**Supplied material:**
══════

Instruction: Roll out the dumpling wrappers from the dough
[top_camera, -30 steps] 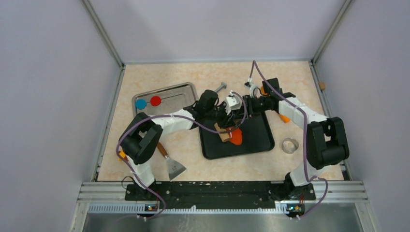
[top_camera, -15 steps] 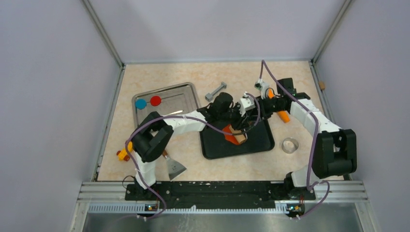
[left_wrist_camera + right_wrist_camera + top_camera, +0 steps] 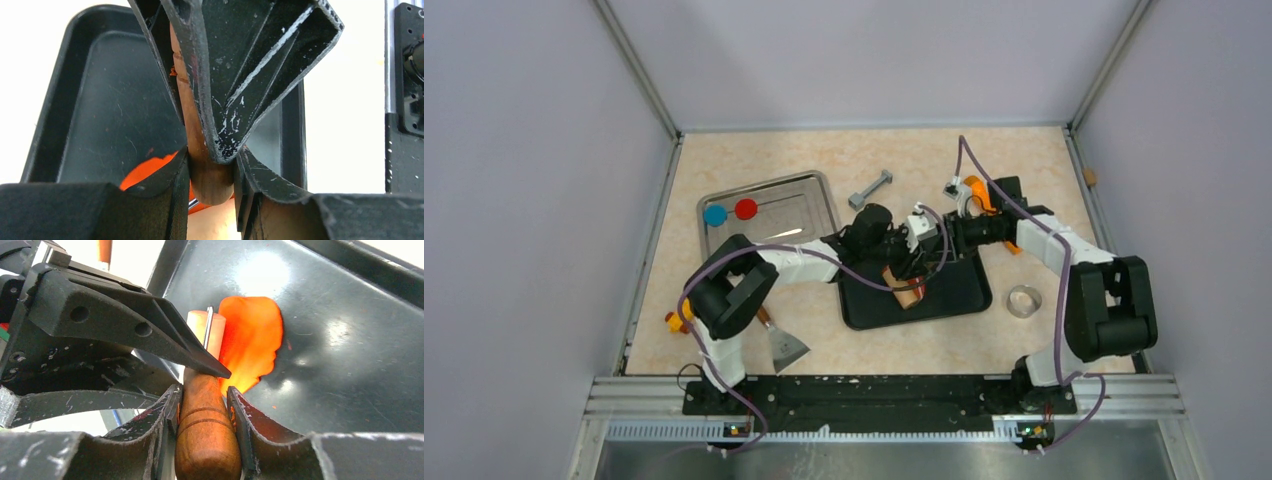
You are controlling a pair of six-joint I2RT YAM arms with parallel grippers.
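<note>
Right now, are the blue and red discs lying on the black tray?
No, the blue disc and red disc lie in the silver tray, left of the black tray.

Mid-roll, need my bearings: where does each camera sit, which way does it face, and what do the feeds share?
Top external: above and behind the bases, looking down at the table; left arm and right arm meet over the black tray.
Left wrist: on the left gripper, looking along its fingers at the wooden rolling pin handle it clamps.
Right wrist: on the right gripper, clamping the other handle, looking along the pin at the dough.
Shared: both wrist views show pin, dough, tray and the opposite gripper's finger.
</note>
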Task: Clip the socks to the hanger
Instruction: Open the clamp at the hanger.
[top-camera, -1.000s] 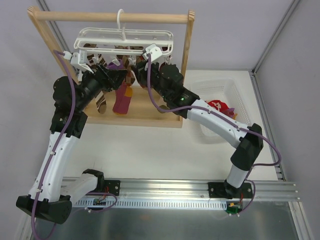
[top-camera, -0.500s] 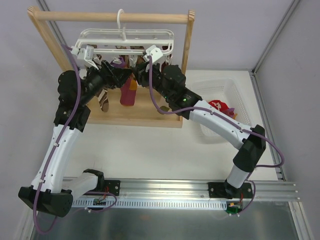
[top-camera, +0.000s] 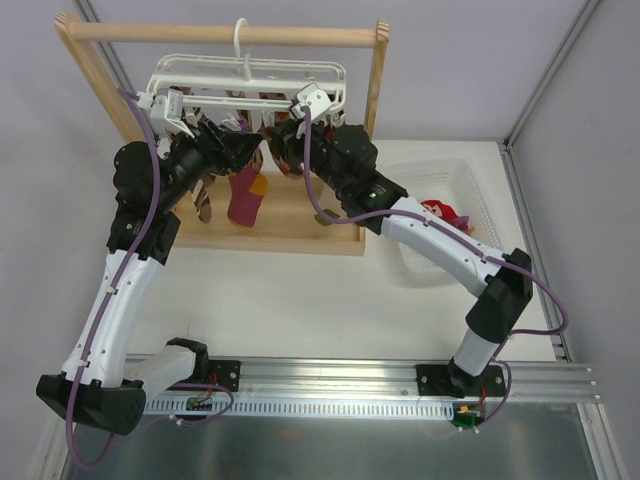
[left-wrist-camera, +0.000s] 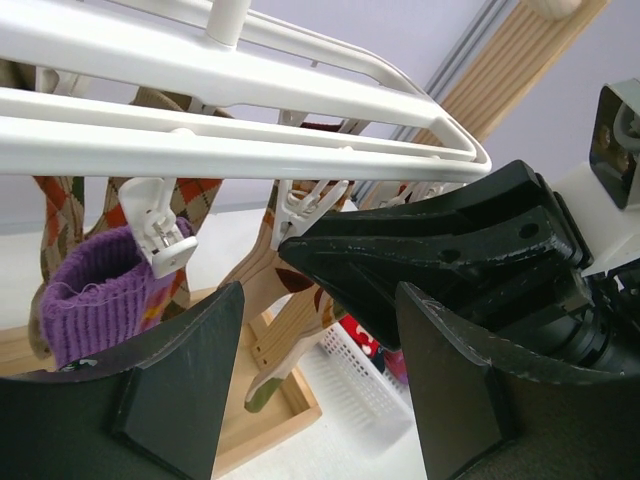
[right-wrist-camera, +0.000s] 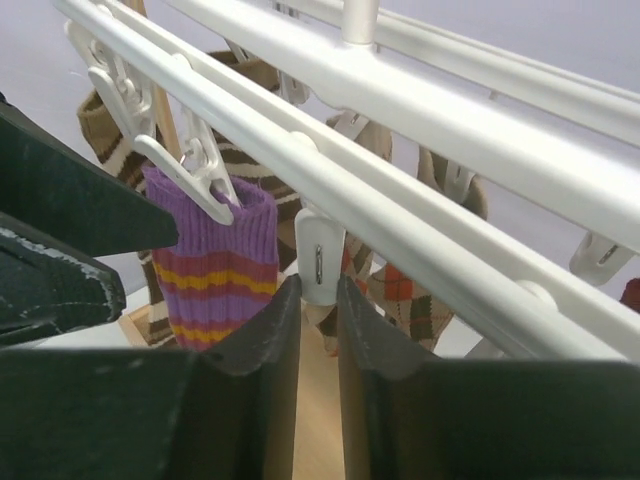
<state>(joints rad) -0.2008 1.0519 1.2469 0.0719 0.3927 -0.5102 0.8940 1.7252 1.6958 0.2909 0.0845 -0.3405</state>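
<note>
The white hanger (top-camera: 250, 78) hangs from the wooden rack's bar. The magenta sock with orange-yellow bands (top-camera: 245, 195) hangs from one of its clips; it also shows in the left wrist view (left-wrist-camera: 90, 310) and the right wrist view (right-wrist-camera: 215, 270). Brown argyle socks (right-wrist-camera: 400, 290) and a brown-white striped sock (right-wrist-camera: 100, 130) hang behind it. My left gripper (left-wrist-camera: 320, 350) is open and empty just right of the magenta sock. My right gripper (right-wrist-camera: 318, 290) is shut on a white clip (right-wrist-camera: 318, 255) of the hanger, beside the magenta sock. A red sock (top-camera: 440, 212) lies in the basket.
The wooden rack (top-camera: 375, 120) stands at the back left with its base frame on the table. A white plastic basket (top-camera: 455, 175) sits at the right. Both grippers are close together under the hanger's rails (left-wrist-camera: 250, 150), and the right gripper's black body (left-wrist-camera: 460, 250) fills the left wrist view.
My left arm rose toward the hanger with the magenta sock. The sock went up to the clips and now hangs lower from a clip. The right gripper shifted slightly up.
</note>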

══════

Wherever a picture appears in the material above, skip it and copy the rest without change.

Instruction: Roll out the dumpling wrappers from the dough
[top_camera, -30 steps] 
[top_camera, -15 steps] 
[left_wrist_camera + right_wrist_camera + top_camera, +0 steps] 
You are controlling a pair of six-joint I2RT YAM arms with parallel grippers.
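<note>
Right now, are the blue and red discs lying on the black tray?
No, the blue disc and red disc lie in the silver tray, left of the black tray.

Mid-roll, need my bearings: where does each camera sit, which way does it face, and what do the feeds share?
Top external: above and behind the bases, looking down at the table; left arm and right arm meet over the black tray.
Left wrist: on the left gripper, looking along its fingers at the wooden rolling pin handle it clamps.
Right wrist: on the right gripper, clamping the other handle, looking along the pin at the dough.
Shared: both wrist views show pin, dough, tray and the opposite gripper's finger.
</note>
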Task: Clip the socks to the hanger
Instruction: Open the clamp at the hanger.
[top-camera, -1.000s] 
[top-camera, -0.500s] 
[top-camera, +0.000s] 
[left-wrist-camera, +0.000s] 
[right-wrist-camera, +0.000s] 
<state>(joints rad) -0.2008 1.0519 1.2469 0.0719 0.3927 -0.5102 0.8940 1.7252 1.6958 0.2909 0.0845 -0.3405</state>
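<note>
The white hanger (top-camera: 250, 78) hangs from the wooden rack's bar. The magenta sock with orange-yellow bands (top-camera: 245, 195) hangs from one of its clips; it also shows in the left wrist view (left-wrist-camera: 90, 310) and the right wrist view (right-wrist-camera: 215, 270). Brown argyle socks (right-wrist-camera: 400, 290) and a brown-white striped sock (right-wrist-camera: 100, 130) hang behind it. My left gripper (left-wrist-camera: 320, 350) is open and empty just right of the magenta sock. My right gripper (right-wrist-camera: 318, 290) is shut on a white clip (right-wrist-camera: 318, 255) of the hanger, beside the magenta sock. A red sock (top-camera: 440, 212) lies in the basket.
The wooden rack (top-camera: 375, 120) stands at the back left with its base frame on the table. A white plastic basket (top-camera: 455, 175) sits at the right. Both grippers are close together under the hanger's rails (left-wrist-camera: 250, 150), and the right gripper's black body (left-wrist-camera: 460, 250) fills the left wrist view.
My left arm rose toward the hanger with the magenta sock. The sock went up to the clips and now hangs lower from a clip. The right gripper shifted slightly up.
</note>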

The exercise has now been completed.